In accordance with the agreement, Henrietta did purchase an income-producing property at 2121 Third avenue south in Minneapolis of the value of $8,500. After she had acquired this property, she told plaintiff that this was the property she would either convey to plaintiff or leave to her at her death. Plaintiff believed, during the time she was rendering the services, that Henrietta would convey the property to her or would make a will in her favor. On two occasions, Henrietta sought the services of persons to make her will, and in those instances she intended to leave the property to plaintiff. Prior to the death of Henrietta and at her request, plaintiff went into possession of the property and remained in possession thereof until evicted by defendant administrator. At the time of her death, Henrietta left an estate in excess of $100,000.

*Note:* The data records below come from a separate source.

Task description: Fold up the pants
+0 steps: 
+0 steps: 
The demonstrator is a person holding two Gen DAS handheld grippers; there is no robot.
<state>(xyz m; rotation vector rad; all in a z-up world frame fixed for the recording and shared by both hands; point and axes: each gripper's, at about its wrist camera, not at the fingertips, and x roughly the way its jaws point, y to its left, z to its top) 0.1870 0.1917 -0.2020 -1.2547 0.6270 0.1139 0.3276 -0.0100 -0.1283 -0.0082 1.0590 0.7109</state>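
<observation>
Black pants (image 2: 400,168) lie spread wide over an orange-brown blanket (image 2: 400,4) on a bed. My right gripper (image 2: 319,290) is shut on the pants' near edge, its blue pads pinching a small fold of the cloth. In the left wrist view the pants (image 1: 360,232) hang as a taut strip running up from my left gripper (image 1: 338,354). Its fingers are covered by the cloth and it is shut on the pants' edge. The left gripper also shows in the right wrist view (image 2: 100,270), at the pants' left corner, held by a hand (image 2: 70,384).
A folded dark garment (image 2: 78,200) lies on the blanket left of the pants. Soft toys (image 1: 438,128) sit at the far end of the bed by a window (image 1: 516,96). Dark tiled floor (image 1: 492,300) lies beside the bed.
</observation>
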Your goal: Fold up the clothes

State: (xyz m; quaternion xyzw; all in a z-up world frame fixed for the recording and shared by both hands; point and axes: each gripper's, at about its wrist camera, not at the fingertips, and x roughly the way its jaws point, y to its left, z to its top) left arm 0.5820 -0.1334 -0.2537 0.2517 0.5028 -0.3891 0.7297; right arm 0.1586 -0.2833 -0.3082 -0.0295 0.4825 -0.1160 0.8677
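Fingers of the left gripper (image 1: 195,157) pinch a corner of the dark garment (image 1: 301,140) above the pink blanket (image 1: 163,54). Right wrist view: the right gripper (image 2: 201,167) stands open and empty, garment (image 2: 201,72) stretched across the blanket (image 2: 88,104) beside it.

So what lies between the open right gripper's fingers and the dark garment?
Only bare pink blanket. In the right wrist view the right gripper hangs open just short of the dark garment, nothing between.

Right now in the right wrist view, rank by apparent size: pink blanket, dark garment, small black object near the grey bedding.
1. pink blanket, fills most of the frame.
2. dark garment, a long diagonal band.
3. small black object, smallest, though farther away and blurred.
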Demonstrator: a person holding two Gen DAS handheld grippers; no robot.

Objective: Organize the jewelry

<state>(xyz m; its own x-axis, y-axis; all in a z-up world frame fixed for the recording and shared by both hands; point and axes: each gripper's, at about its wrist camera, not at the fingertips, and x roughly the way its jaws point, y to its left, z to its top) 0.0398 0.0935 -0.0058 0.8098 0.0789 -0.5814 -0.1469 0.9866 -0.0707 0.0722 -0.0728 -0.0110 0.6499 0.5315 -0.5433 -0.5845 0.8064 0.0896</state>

The complaint further states that Henrietta failed to perform her part of the agreement, in that she failed and neglected to convey to plaintiff the home she had purchased in her lifetime and failed to devise same to plaintiff; that plaintiff received no compensation for her services, which were of such a purely personal nature that they could not adequately be measured in money; and that by reason thereof plaintiff has no adequate remedy at law.
Defendant administrator, shortly before the commencement of this action, sold the property above mentioned to defendant Mathilda Schaust, who knew of plaintiff's rights.
Plaintiff asks judgment of the court declaring her to be the owner of the property in question, or, if she cannot be restored to ownership, that the proceeds of the sale of the property be impressed with a trust in her favor and that she have judgment for $8,500 with interest.
The court sustained defendants' demurrer to the complaint.
Assuming the truth of all well-pleaded allegations of material facts in the complaint, we have here an action for specific performance of an oral contract either to convey or devise a parcel of real property to plaintiff in consideration of certain personal services rendered to the decedent promisor.
Since the case of Svanburg v. Fosseen, 75 Minn. 350, 78 N.W. 4, 43 L.R.A. 427, 74 A.S.R. 490, this court has had frequent occasions to discuss the principles on which specific performance of oral land contracts may be decreed when the consideration is alleged personal services. These principles are set forth in detail in Matheson v. Gullickson, 222 Minn. 369, 24 N.W.2d 704, with citation of the earlier cases. The governing principles were again set forth in Goette v. Howe, 232 Minn. 168, 172, 44 N.W.2d 734, 737, as follows:
"* * * specific performance of an oral contract to devise land will be granted where the promisee, pursuant to such contract, has assumed a peculiarly personal and domestic relation as a member of the family of the promisor and has given to him the society and services incident to such relation and of a kind and character, the value of which is not measurable in money. It is otherwise where the services are not of such peculiar character and which can be reasonably compensated for in money."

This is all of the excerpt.